ゲンゲ(幻魚という字をあててありますが、実は下の下=ゲノゲ がもともとの名とか)は深海魚。ゼラチン質の奇妙な姿が気味悪がられ、漁師の方たちしか食べない魚でした。ところがこれがとんでもなく美味。味はとても上品でコラーゲンの塊、というのが知られるようになって、ゲンゲまでスーパーにちょっとしか出なくなってしまいました。

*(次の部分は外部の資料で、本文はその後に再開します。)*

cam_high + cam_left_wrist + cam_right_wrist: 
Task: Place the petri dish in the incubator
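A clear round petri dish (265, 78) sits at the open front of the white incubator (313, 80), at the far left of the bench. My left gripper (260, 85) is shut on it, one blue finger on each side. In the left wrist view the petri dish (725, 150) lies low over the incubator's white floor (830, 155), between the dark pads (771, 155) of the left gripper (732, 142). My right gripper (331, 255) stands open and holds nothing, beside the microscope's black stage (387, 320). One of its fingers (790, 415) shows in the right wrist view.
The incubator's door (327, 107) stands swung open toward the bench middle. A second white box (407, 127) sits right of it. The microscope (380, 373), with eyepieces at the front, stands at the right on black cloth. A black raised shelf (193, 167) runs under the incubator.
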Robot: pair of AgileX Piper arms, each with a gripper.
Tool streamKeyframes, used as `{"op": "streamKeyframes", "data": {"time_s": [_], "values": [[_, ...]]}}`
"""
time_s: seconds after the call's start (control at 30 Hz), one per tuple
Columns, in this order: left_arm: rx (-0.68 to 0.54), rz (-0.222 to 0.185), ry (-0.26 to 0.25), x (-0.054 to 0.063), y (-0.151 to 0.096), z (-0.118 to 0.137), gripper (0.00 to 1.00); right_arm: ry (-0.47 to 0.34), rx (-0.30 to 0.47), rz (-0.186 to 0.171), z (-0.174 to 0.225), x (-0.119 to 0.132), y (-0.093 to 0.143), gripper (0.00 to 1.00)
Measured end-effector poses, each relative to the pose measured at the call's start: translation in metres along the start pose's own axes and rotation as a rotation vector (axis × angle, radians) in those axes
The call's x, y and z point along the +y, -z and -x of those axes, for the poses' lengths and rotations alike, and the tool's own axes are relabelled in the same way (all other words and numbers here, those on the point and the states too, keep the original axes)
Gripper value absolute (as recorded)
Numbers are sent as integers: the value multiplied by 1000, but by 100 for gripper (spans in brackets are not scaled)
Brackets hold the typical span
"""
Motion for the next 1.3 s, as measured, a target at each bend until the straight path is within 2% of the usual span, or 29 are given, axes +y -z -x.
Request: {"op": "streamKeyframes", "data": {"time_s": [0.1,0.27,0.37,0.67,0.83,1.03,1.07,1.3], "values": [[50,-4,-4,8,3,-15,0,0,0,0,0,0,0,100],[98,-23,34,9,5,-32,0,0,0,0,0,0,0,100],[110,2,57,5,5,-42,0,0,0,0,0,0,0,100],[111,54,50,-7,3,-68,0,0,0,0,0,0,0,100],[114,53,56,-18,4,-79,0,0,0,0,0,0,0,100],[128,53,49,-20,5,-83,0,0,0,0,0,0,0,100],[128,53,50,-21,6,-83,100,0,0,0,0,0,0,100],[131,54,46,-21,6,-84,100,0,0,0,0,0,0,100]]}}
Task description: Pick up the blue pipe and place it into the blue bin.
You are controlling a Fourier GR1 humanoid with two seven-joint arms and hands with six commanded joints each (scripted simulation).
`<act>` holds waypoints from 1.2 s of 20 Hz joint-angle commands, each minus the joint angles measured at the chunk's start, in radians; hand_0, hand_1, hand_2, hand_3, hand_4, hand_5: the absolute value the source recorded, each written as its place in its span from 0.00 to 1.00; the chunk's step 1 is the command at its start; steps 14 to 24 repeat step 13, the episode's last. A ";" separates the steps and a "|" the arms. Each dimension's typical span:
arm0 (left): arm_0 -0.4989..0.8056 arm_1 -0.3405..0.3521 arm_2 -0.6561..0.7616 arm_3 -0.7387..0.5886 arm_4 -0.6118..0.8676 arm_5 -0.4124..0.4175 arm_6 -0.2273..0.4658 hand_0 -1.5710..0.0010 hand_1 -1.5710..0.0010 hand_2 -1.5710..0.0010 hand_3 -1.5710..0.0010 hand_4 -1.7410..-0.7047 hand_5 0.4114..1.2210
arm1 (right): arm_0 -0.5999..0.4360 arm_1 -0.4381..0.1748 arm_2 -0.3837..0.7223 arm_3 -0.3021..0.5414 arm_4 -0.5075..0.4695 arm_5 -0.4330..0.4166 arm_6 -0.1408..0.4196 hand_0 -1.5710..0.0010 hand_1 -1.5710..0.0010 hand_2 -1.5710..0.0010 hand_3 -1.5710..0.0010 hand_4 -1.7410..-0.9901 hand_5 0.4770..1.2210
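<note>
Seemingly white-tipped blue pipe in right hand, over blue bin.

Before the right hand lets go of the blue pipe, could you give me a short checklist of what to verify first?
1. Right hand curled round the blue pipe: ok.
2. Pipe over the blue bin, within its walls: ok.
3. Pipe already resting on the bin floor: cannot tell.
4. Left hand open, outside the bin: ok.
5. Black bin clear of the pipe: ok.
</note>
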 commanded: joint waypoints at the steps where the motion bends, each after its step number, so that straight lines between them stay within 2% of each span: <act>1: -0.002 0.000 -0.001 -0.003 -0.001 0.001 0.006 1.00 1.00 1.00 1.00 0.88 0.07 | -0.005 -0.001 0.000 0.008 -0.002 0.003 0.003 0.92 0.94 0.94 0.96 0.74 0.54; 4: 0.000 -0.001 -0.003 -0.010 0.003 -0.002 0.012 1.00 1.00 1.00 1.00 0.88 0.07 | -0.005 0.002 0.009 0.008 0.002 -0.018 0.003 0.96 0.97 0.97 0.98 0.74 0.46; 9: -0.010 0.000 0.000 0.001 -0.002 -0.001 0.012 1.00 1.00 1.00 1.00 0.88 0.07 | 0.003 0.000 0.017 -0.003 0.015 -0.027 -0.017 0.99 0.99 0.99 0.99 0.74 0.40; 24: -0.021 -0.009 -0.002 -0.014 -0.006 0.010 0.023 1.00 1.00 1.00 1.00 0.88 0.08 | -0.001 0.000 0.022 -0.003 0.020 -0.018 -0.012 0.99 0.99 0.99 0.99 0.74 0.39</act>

氷見の鰤はもともとブランドではありますが、富山湾に回遊してくる魚。いつでも食卓に並ぶのが常でしたが、今では高級すぎて(つまり値段が高すぎて)手に入れるにしても贅沢すぎて勇気がいります。
 

食べる話ばかりで恐縮ですが、お米ももともと立山から流れ出る豊富な水のお陰でとてもおいしいのです。今は富山内で消費されるくらいでなんとか間に合っていますが、そのうちこれも手に入りにくくなるかもしれません。甘くまろやかな味です。

かつては暗くなると人通りの絶えていた駅の周辺もずいぶんと賑わうようになりました。自然災害が極端に少ないことが理由でしょうか、関東から会社ごと富山に移転するところも次々に出て来て、アウトレットも次々に開店。経済が活性化するのはいいことなのですが、小さな商店はシャッターを下ろしたまま。いずれ巨大なビルが建ち並ぶ富山、となるとなんだか寂しい気がします。

もともと加賀の米倉と呼ばれた土地なので、みんな自分の土地でお米も野菜も育てる気風が残っています。自分の家の庭先で、なんとも上手に野菜を育てている光景は他の土地では見たことがありません。若い人たちもがんばっていて、イタリアンなど東京の一流店にも負けませんし、小さいけれど面白い個性のあるお店もいろいろあります。

こればかりは旅行者が見つけ出すのは無理。富山に住んで初めて知ることができることです。富山に仮住まいを初めて二年半。やっぱり富山が大好き、と思いました。それで、今月半ば、ずっと住み続けられそうなマンションに引っ越します。東に面したベランダから毎日眺められる立山連峰からの日の出が楽しみです。それにマンションには妙な西洋風の名前がついていないことも気に入りました。